My team’s passionate exemplification of the PI mission was a game-changer for me because it allowed me to be confident that the organization I joined was certain I was the right person for the job, invested in and committed to my success. So how do you go about building that kind of confidence? Below are 5 suggestions that you and your team can leverage to get a new team member up and running in no time.

  1. Be a beacon of your culture. Every organization has a culture. Encourage new team members to internalize key elements of your organization’s core values to help them understand it better. During my first few weeks, my team made sure to clearly explain how they did things and made it a priority to walk me through our core values at both the organizational and team levels. As a team, our core values incorporate the Triangle of Trust framework that Patrick Lencioni lays out in his book The 5 Dysfunctions of a Team.
    The 5 Dysfunctions of a TeamAccording to the framework, out of trust comes constructive conflict; out of constructive conflict comes commitment; out of commitment comes accountability; out of accountability comes results. Knowing this framework helped me to understand what PI as an organization, as well as my team, values. Regardless of what your organization’s values are, building employee confidence by clearly articulating those values is key.
    Check out our best practices for building workplace confidence here and be sure to share not only what your new hire’s role entails but also expectations around how they should work with others.
  2. Create a bespoke onboarding program. Because people are wired and learn differently, onboarding is not one size fits all and getting a new employee ramped up efficiently is essential. Some people prefer to take ownership over their onboarding process and set up their own meetings, while others appreciate when their onboarding program is more structured. My team used the interview process and our product to really understand what my behavioral drives and needs were and tailored my onboarding program to meet those needs. As you’re building out a new employee’s onboarding program, spend time getting to know who they are and how they learn before they start and work to align their onboarding program accordingly.
  3. Set clear expectations. Tell your new hire what you expect from them and when you expect it to be complete. My manager set up a Trello board for me with the steps he wanted me to complete in my onboarding process and the timeline for completing each step. With so much to learn during onboarding, help your new hire prioritize where they should spend their time and start contributing.
  4. Check in often. To ensure I started off on the right foot, my manager set up weekly 1:1s with me to discuss progress, blockers, and goals. Having this designated time every week to celebrate milestones and work through stressors helped me to feel comfortable and confident that I was moving in the right direction. Having that coaching and guidance early on helped me to move through the onboarding period quickly so I could gain the knowledge I needed to start contributing to the team. Once your new hire starts, make sure to establish a consistent cadence for touching base with them so you can understand how they feel things are going.

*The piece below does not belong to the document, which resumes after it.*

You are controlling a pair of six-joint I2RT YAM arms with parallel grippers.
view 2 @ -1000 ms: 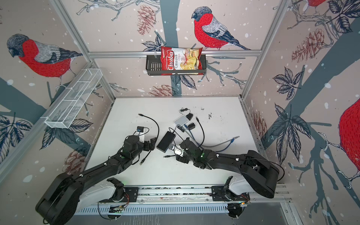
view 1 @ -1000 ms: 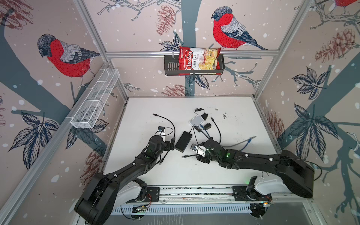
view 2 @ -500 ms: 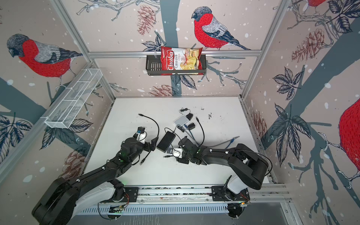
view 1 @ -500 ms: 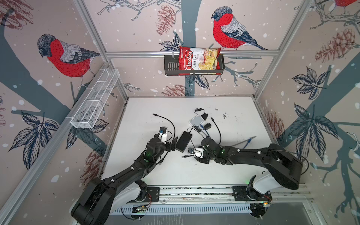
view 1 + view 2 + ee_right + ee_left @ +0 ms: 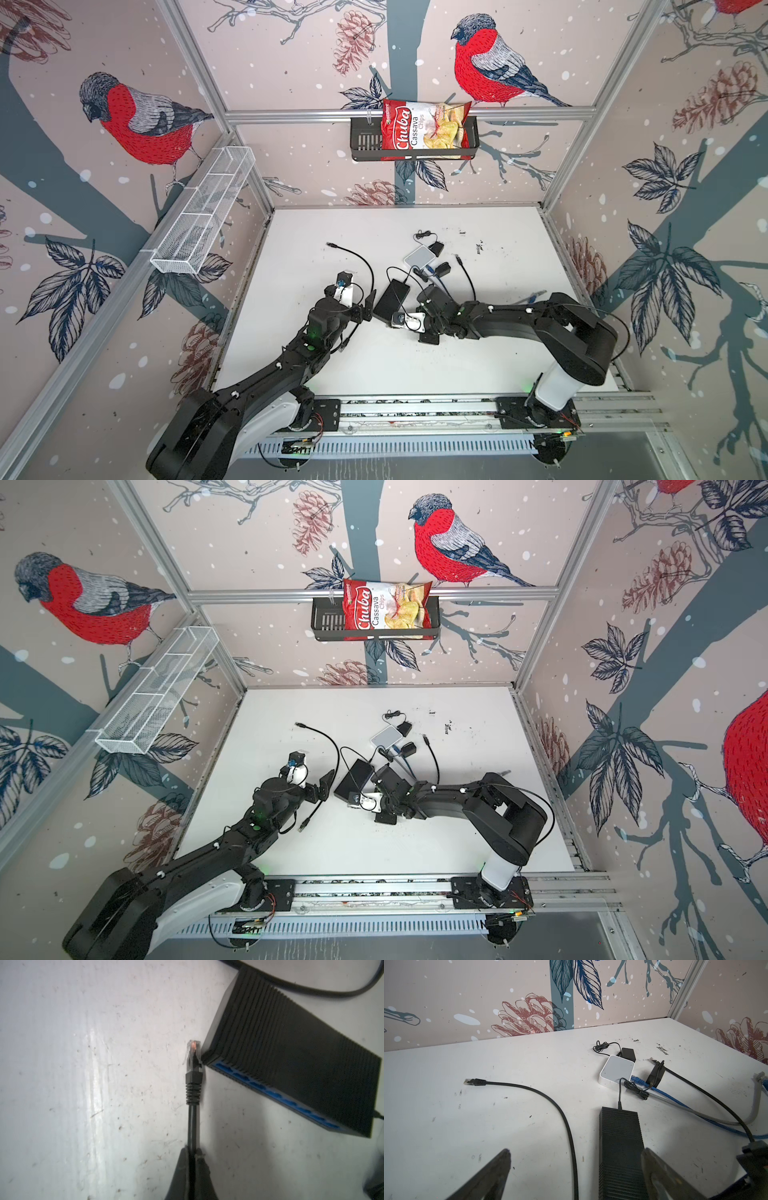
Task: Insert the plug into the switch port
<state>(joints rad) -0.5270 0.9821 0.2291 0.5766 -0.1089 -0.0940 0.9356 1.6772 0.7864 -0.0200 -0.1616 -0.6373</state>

  5. Be transparent. Not only should you ask your new hire how they think it’s going, but you should be open about areas of opportunity. My manager used our 1:1s to go over any feedback he had for me. Creating that transparent dialogue helps to build trust and shows your new hire that you are committed to their success. Even though they’re new, help them to develop good habits early on by course correcting when necessary.

Being new is hard and welcoming a new employee to the team isn’t a one-person job, it’s truly a team effort. That said, when done correctly, the confidence you’ll inspire in your new hire will form the basis of a strong and productive team relationship.